Pour toutes ces raisons, les chrétiens sont invités à “ne pas accepter la faveur imméritée de Dieu pour en manquer le but”. (II Cor. 6:1.) Il leur est conseillé ‘de ne pas peiner [attrister] l’esprit saint de Dieu’. (Éph. 4:30, Kingdom Interlinear Translation.) Et encore: “N’éteignez pas le feu de l’esprit.” (I Thess. 5:19). S’ils ne suivent pas ces recommandations, les chrétiens risquent d’aller jusqu’à pécher et blasphémer contre l’esprit de Dieu, ou l’outrager, auquel cas il ne peut plus y avoir de repentance ou de pardon, mais seulement l’attente de la destruction. — Mat. 12:31, 32; Héb. 6:4-6; 10:26-31.
JÉSUS CHRIST
Jésus Christ fut un bel exemple de longanimité parmi les humains (És. 53:7). Il supporta les faiblesses de ses apôtres ainsi que les insultes et les propos outrageants dont le couvrirent ses ennemis méchants et haineux. Pourtant, il ne se vengea pas en leur rendant la pareille en paroles ou en actes (Rom. 15:3). Quand l’apôtre Pierre réagit de façon peu judicieuse en coupant l’oreille de Malchus, Jésus le reprit en ces termes: “Remets ton épée à sa place (...). Crois-tu que je ne puisse pas faire appel à mon Père, pour qu’il me fournisse à l’instant plus de douze légions d’anges? Comment alors s’accompliraient les Écritures, d’après lesquelles il doit en être ainsi?” — Mat. 26:51-54; Jean 18:10, 11.
LES CHRÉTIENS
Ce qui précède montre à l’évidence que la longanimité est une qualité qui vient de Jéhovah Dieu. C’est un fruit de son esprit (Gal. 5:22). L’homme, qui a été fait à l’image et à la ressemblance de son Créateur, possède cette qualité dans une certaine mesure et il peut la développer en se conformant à la Parole de Dieu et en se laissant diriger par son esprit saint (Gen. 1:26, 27). Il est donc demandé aux chrétiens de cultiver et de manifester cette qualité (Col. 3:12), laquelle est une marque distinctive des serviteurs de Dieu (II Cor. 6:4-6). L’apôtre Paul écrit: “Usez de longanimité envers tous.” (I Thess. 5:14). Il montre qu’il est indispensable d’exercer cette qualité afin de plaire à Dieu, mais la longanimité n’est pas sincère si elle s’accompagne de murmures et de plaintes. Selon Paul, ce qui est louable, c’est d’être ‘longanime avec joie’. — Col. 1:9-12.
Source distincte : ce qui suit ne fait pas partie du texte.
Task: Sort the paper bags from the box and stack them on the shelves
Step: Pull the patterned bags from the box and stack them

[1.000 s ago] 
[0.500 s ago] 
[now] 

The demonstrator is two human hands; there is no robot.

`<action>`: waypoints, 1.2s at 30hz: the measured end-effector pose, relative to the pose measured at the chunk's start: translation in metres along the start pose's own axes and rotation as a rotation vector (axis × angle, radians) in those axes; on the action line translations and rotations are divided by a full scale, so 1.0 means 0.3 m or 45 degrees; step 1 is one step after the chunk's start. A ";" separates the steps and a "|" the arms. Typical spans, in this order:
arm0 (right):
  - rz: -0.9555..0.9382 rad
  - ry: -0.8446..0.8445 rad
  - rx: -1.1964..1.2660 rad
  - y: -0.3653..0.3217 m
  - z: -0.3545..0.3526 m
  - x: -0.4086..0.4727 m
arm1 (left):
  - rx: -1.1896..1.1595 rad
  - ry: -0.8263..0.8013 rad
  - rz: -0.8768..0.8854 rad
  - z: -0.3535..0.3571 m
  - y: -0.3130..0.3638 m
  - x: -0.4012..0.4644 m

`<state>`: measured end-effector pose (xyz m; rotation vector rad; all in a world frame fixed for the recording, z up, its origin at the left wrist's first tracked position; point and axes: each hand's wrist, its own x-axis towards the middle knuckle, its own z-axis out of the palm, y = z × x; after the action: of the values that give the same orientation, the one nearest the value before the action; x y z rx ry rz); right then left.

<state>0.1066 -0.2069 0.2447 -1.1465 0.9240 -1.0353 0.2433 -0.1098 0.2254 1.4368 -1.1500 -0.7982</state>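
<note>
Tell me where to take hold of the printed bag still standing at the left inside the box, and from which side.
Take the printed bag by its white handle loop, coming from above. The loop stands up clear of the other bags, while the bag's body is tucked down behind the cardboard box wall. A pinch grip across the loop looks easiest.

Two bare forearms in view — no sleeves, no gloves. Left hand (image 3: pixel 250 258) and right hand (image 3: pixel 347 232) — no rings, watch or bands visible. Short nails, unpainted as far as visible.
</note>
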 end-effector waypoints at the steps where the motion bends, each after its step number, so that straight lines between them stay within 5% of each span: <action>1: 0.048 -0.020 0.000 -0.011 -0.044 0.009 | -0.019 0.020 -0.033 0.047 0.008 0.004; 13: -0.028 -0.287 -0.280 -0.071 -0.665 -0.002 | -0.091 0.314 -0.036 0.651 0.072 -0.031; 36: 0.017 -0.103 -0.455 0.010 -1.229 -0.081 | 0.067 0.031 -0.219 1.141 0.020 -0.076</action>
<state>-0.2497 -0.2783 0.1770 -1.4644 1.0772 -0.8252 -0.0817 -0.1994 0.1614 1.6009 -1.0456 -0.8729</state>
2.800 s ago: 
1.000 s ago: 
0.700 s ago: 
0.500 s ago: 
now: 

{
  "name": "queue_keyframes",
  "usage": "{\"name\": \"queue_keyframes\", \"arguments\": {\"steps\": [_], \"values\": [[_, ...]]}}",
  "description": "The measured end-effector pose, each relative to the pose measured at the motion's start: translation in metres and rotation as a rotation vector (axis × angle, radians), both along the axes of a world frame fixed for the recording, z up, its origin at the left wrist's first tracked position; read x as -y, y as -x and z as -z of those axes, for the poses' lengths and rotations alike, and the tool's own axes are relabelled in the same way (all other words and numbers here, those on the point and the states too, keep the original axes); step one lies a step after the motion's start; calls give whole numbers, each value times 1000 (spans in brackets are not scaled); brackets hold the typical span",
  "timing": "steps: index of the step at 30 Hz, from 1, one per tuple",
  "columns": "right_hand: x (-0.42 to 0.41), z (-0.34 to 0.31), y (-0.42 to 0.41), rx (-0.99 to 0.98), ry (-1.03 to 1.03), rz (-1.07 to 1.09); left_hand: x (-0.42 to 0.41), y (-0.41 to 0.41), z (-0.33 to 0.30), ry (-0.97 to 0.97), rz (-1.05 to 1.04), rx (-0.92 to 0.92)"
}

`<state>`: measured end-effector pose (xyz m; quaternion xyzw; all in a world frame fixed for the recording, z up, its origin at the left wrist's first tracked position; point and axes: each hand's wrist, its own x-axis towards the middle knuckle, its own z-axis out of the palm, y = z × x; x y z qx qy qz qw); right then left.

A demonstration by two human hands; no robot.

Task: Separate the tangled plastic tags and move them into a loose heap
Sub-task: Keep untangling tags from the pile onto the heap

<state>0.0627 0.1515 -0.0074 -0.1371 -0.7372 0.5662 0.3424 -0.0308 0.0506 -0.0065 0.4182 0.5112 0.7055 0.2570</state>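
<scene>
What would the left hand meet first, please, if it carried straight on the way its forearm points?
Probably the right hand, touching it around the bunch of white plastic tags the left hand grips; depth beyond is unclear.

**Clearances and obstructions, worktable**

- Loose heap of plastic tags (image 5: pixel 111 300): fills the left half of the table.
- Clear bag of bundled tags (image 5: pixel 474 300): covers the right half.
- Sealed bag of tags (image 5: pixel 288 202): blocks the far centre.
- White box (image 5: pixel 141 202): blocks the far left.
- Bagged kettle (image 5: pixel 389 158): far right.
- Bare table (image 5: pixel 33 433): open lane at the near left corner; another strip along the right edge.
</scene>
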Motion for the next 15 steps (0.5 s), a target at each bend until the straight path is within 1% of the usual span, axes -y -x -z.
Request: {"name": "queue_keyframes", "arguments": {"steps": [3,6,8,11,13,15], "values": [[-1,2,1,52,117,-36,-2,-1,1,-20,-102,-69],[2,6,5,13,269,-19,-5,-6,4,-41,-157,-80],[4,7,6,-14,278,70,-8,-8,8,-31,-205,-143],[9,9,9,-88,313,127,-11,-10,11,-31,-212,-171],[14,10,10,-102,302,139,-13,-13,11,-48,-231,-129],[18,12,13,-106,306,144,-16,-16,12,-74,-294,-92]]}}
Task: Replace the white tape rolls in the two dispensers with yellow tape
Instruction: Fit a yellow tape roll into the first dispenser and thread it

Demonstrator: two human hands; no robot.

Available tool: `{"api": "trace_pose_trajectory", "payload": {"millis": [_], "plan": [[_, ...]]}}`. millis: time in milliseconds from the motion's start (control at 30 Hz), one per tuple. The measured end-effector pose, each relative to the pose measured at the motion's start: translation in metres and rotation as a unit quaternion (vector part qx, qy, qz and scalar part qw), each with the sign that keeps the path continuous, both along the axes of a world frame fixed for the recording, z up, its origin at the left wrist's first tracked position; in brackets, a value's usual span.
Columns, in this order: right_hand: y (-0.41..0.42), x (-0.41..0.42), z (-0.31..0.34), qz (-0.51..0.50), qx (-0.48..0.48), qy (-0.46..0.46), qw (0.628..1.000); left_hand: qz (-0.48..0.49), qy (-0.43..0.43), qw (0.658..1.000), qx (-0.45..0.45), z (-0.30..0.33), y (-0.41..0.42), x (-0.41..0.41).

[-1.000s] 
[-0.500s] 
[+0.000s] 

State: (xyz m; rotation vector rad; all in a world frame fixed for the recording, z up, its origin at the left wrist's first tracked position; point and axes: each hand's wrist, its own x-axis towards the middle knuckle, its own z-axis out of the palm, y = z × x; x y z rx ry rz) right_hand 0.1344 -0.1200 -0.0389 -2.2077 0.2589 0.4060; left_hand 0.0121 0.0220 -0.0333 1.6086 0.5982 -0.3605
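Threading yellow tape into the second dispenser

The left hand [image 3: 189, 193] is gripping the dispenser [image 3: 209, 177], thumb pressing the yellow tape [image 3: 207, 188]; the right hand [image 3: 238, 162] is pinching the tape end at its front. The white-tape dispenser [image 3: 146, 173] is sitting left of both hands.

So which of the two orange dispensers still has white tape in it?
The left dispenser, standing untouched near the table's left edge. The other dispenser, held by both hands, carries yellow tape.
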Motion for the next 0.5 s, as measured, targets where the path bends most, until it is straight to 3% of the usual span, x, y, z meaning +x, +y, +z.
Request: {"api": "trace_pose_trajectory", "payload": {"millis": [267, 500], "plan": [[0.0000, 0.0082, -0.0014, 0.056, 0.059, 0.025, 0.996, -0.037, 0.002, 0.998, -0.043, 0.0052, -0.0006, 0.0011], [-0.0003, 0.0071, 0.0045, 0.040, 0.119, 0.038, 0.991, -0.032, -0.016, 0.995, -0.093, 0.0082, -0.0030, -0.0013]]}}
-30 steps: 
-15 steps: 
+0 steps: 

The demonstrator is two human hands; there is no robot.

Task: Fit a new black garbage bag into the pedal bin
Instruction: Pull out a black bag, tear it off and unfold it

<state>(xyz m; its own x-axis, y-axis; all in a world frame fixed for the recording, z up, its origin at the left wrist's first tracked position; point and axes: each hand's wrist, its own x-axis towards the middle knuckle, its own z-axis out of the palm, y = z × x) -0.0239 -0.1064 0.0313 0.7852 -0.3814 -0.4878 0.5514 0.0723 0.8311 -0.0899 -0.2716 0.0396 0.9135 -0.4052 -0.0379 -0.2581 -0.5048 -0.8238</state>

La récompense est grande pour ceux qui cultivent la longanimité et l’exercent en harmonie avec le dessein divin (Héb. 6:11-15). Ils ont la satisfaction d’imiter une qualité de Dieu, de faire sa volonté et d’avoir son approbation. De plus, leur longanimité portera du fruit en ce qu’ils aideront ainsi d’autres personnes à connaître Dieu et à obtenir la vie éternelle. — I Tim. 4:16.